SQL-92 debugging

Rob Fitzpatrick · Jan 28, 2012

A bit of background: I'm trying to devise a way to get all table record counts quickly, i.e. more quickly than tabanalys. The objective is to be able to produce before-and-after lists of all user tables and their record counts for use in a dump and load, and diff them to ensure that all records that were dumped got loaded to the new DB. There are a few KB articles about different ABL strategies for fast counts, like using queries or using FOR-EACH with FIELDS. I know that ABL is slow for this.

For comparison I played with 'select count(*) from PUB."my-table"' in sqlexp. In a medium-sized table (~ 300,000 records) my first ABL query ran in 11.7 seconds, and subsequent ones were consistently around 4.5 seconds, with either technique. (I guess the first query warmed up the buffer pool?) I didn't time the SQL query, but it ran sub-second; almost instantaneous. All queries were run on the DB server, and the 4GL client was self-service. I don't really understand why the SQL-92 engine is so much faster but for now I decided to just accept that fact, go with the SQL approach, and see where it leads me. I have very little experience with using SQL clients in Progress.

I'm experimenting with writing and running SQL queries from ABL, and then kicking the results to a flat file I can parse later into a format suitable for diffing. The problem is I'm getting errors that I can't find a reason for. Most of my queries return results and they agree with tabanalys output, but every now and again in the output I get a SQL error, like 7519 (Table/View/Synonym not found) or 10713 (Syntax error at or about (statement excerpt)).
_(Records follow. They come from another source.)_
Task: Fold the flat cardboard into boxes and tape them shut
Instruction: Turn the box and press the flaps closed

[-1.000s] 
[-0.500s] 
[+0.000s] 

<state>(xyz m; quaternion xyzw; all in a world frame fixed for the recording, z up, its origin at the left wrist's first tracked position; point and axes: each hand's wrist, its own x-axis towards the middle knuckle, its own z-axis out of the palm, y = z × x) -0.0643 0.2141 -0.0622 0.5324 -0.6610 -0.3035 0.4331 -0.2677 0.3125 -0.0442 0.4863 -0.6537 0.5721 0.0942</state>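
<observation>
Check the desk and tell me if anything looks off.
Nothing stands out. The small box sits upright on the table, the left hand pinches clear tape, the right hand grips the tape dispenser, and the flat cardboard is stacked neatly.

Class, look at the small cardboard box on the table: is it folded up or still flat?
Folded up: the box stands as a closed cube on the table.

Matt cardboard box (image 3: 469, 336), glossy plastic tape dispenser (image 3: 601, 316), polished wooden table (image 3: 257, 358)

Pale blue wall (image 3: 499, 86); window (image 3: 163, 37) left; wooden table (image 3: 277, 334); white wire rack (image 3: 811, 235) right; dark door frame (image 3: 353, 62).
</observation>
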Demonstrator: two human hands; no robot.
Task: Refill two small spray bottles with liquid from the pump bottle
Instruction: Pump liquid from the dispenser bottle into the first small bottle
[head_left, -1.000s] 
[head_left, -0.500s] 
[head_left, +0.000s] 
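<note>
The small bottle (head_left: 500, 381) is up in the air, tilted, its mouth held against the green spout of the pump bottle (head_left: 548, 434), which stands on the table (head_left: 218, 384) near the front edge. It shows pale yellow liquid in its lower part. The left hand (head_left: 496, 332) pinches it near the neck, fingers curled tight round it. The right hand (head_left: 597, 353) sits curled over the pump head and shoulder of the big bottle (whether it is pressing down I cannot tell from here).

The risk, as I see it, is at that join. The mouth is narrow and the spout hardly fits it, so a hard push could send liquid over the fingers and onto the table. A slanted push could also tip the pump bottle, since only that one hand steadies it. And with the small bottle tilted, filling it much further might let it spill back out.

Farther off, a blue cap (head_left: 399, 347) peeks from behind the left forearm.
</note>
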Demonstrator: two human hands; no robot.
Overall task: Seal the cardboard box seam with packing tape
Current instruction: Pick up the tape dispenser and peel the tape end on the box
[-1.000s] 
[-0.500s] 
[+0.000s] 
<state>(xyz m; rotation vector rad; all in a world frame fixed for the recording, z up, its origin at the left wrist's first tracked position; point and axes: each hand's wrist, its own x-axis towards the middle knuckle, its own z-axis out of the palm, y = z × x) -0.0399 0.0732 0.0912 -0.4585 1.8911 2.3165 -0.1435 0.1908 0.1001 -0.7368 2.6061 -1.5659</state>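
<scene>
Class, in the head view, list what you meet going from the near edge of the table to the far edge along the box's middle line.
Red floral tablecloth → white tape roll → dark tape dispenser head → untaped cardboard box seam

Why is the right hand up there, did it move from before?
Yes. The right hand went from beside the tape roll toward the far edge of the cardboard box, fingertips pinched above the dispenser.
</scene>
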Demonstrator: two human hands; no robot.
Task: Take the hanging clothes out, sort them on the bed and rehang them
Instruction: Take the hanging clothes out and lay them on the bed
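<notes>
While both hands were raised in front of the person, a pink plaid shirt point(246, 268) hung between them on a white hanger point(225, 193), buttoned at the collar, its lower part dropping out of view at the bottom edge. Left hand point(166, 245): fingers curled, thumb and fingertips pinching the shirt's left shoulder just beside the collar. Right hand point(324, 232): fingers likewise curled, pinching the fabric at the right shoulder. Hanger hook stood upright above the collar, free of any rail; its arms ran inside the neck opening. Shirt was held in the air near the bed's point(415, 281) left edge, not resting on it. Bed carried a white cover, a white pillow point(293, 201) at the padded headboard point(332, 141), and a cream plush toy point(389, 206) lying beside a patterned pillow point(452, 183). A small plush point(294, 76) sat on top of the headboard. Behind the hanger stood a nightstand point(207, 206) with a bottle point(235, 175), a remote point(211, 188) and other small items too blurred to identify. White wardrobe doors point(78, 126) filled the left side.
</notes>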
But it's not as if I'm writing the queries manually; the data is coming from _File.

So here is my code (ugly and incomplete

, but more or less functional):

Code:

/* Count records in all tables */

def var v-dbname   as char    no-undo format "x(11)".
def var v-sqlport  as integer no-undo format ">>>>9".
def var v-user     as char    no-undo format "x(16)".
def var v-password as char    no-undo format "x(16)".
def var v-outfile  as char    no-undo format "x(40)".

update v-dbname   label "Logical DB name" colon 20 with side-labels.
update v-sqlport  label "SQL port number" colon 20 with side-labels.
update v-user     label "DB User name"    colon 20 with side-labels.
update v-password label "Password" blank  colon 20 with side-labels.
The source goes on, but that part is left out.